**Description of the task:**
The complete data, repeated exactly, should form your response.

++++++++++

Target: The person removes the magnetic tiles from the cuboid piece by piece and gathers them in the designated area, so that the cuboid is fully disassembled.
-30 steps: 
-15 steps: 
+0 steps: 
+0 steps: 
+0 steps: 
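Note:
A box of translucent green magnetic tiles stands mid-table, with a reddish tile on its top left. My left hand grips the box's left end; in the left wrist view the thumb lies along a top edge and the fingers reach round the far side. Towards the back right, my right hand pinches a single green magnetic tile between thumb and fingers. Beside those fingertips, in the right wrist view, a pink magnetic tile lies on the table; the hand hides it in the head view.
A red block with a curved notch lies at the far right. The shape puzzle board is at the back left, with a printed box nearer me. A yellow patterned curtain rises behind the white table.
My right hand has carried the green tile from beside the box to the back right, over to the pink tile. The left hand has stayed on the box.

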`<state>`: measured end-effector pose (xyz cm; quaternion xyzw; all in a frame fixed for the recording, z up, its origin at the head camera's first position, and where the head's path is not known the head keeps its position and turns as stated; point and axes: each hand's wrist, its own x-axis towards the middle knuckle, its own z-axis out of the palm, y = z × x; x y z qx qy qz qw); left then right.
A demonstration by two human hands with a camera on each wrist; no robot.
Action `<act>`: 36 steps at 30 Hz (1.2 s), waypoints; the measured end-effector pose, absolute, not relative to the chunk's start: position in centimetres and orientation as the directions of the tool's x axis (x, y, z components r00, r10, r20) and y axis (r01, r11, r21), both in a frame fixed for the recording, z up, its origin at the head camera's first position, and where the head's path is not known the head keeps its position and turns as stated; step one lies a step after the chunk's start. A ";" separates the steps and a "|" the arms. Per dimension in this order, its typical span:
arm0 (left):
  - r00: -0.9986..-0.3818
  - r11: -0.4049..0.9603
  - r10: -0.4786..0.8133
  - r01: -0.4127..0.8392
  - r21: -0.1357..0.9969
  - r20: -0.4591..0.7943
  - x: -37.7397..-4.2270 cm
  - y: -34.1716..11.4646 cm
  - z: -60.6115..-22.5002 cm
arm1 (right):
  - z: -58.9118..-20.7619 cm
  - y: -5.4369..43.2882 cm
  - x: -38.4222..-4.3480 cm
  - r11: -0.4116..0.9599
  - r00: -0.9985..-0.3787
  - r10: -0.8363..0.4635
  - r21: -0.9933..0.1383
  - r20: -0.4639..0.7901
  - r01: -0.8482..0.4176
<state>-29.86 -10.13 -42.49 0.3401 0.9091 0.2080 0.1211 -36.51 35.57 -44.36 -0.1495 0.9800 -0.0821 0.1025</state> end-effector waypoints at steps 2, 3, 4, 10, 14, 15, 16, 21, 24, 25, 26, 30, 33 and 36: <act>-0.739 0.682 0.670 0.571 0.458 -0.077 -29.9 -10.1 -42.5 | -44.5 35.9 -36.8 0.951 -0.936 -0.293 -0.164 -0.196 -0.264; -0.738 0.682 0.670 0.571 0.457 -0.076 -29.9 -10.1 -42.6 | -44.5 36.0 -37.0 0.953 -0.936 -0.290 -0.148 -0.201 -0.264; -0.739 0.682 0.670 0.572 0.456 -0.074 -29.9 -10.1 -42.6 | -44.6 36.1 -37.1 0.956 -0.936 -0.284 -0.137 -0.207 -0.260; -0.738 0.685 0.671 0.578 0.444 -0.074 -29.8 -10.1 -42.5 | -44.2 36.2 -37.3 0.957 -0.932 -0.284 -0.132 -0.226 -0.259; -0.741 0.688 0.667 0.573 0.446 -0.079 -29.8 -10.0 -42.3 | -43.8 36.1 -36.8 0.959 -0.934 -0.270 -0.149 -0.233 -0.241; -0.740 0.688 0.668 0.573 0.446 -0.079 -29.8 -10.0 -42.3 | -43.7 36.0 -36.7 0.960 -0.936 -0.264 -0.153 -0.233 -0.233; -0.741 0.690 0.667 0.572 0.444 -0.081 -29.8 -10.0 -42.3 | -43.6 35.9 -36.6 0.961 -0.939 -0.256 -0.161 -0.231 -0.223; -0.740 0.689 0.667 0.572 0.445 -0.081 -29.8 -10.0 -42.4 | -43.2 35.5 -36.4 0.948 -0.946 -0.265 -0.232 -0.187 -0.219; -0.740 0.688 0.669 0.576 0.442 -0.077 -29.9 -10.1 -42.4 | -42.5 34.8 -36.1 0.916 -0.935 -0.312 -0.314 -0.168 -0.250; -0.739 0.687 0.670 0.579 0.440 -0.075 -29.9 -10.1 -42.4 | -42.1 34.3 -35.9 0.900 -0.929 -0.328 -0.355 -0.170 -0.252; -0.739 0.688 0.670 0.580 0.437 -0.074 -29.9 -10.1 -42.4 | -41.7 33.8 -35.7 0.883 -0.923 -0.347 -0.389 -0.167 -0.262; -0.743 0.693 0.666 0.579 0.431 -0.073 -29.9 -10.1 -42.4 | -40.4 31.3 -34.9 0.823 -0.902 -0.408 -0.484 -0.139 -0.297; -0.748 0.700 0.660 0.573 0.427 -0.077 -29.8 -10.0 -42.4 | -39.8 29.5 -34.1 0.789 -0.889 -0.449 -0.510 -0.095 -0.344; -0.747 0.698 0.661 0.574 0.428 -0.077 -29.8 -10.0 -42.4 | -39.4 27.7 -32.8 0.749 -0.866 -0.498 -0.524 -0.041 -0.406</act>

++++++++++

**Solution to the exercise:**
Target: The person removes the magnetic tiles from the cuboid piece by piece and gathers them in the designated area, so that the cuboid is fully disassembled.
-30 steps: 
-15 steps: 
+0 steps: 
+0 steps: 
+0 steps: 
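Note:
A box of translucent green magnetic tiles stands mid-table, with a reddish tile on its top left. My left hand grips the box's left end; in the left wrist view the thumb lies along a top edge and the fingers reach round the far side. Towards the back right, my right hand pinches a single green magnetic tile between thumb and fingers. Beside those fingertips, in the right wrist view, a pink magnetic tile lies on the table; the hand hides it in the head view.
A red block with a curved notch lies at the far right. The shape puzzle board is at the back left, with a printed box nearer me. A yellow patterned curtain rises behind the white table.
My right hand has carried the green tile from beside the box to the back right, over to the pink tile. The left hand has stayed on the box.
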
`<state>`: measured end-effector pose (xyz cm; quaternion xyzw; all in a frame fixed for the recording, z up, its origin at the head camera's first position, and where the head's path is not known the head keeps its position and turns as stated; point and axes: each hand's wrist, its own x-axis towards the middle knuckle, its own z-axis out of the palm, y = z × x; x y z qx qy qz qw); left then right.
A demonstration by two human hands with a camera on each wrist; no robot.
Action `<act>`: 36 steps at 30 Hz (1.2 s), waypoints; the measured end-effector pose, absolute, not relative to the chunk's start: position in centimetres and orientation as the directions of the tool's x axis (x, y, z components r00, r10, r20) and y axis (r01, r11, r21), both in a frame fixed for the recording, z up, its origin at the head camera's first position, and where the head's path is not known the head keeps its position and turns as stated; step one lies a step after the chunk's start. A ";" separates the steps and a "|" the arms. Per dimension in this order, its typical span:
arm0 (left):
  - r00: -0.9986..-0.3818
  - r11: -0.4049..0.9603
  - r10: -0.4786..0.8133
  - r01: -0.4127..0.8392
  - r21: -0.1357..0.9969
  - r20: -0.4591..0.7943
  - x: -37.7397..-4.2270 cm
  - y: -34.1716..11.4646 cm
  - z: -60.6115..-22.5002 cm
arm1 (right):
  - z: -58.9118..-20.7619 cm
  - y: -5.4369..43.2882 cm
  - x: -38.4222..-4.3480 cm
  - r11: -0.4116..0.9599
  - r00: -0.9985..-0.3787
  - r10: -0.8363..0.4635
  - r21: -0.9933..0.1383
  - r20: -0.4639..0.7901
  - r01: -0.8482..0.4176
<state>-29.86 -10.13 -42.49 0.3401 0.9091 0.2080 0.1211 -36.51 35.57 -44.36 -0.1495 0.9800 -0.0821 0.1025</state> end-effector waypoints at steps 2, 3, 4, 10, 14, 15, 16, 21, 24, 25, 26, 30, 33 and 36: <act>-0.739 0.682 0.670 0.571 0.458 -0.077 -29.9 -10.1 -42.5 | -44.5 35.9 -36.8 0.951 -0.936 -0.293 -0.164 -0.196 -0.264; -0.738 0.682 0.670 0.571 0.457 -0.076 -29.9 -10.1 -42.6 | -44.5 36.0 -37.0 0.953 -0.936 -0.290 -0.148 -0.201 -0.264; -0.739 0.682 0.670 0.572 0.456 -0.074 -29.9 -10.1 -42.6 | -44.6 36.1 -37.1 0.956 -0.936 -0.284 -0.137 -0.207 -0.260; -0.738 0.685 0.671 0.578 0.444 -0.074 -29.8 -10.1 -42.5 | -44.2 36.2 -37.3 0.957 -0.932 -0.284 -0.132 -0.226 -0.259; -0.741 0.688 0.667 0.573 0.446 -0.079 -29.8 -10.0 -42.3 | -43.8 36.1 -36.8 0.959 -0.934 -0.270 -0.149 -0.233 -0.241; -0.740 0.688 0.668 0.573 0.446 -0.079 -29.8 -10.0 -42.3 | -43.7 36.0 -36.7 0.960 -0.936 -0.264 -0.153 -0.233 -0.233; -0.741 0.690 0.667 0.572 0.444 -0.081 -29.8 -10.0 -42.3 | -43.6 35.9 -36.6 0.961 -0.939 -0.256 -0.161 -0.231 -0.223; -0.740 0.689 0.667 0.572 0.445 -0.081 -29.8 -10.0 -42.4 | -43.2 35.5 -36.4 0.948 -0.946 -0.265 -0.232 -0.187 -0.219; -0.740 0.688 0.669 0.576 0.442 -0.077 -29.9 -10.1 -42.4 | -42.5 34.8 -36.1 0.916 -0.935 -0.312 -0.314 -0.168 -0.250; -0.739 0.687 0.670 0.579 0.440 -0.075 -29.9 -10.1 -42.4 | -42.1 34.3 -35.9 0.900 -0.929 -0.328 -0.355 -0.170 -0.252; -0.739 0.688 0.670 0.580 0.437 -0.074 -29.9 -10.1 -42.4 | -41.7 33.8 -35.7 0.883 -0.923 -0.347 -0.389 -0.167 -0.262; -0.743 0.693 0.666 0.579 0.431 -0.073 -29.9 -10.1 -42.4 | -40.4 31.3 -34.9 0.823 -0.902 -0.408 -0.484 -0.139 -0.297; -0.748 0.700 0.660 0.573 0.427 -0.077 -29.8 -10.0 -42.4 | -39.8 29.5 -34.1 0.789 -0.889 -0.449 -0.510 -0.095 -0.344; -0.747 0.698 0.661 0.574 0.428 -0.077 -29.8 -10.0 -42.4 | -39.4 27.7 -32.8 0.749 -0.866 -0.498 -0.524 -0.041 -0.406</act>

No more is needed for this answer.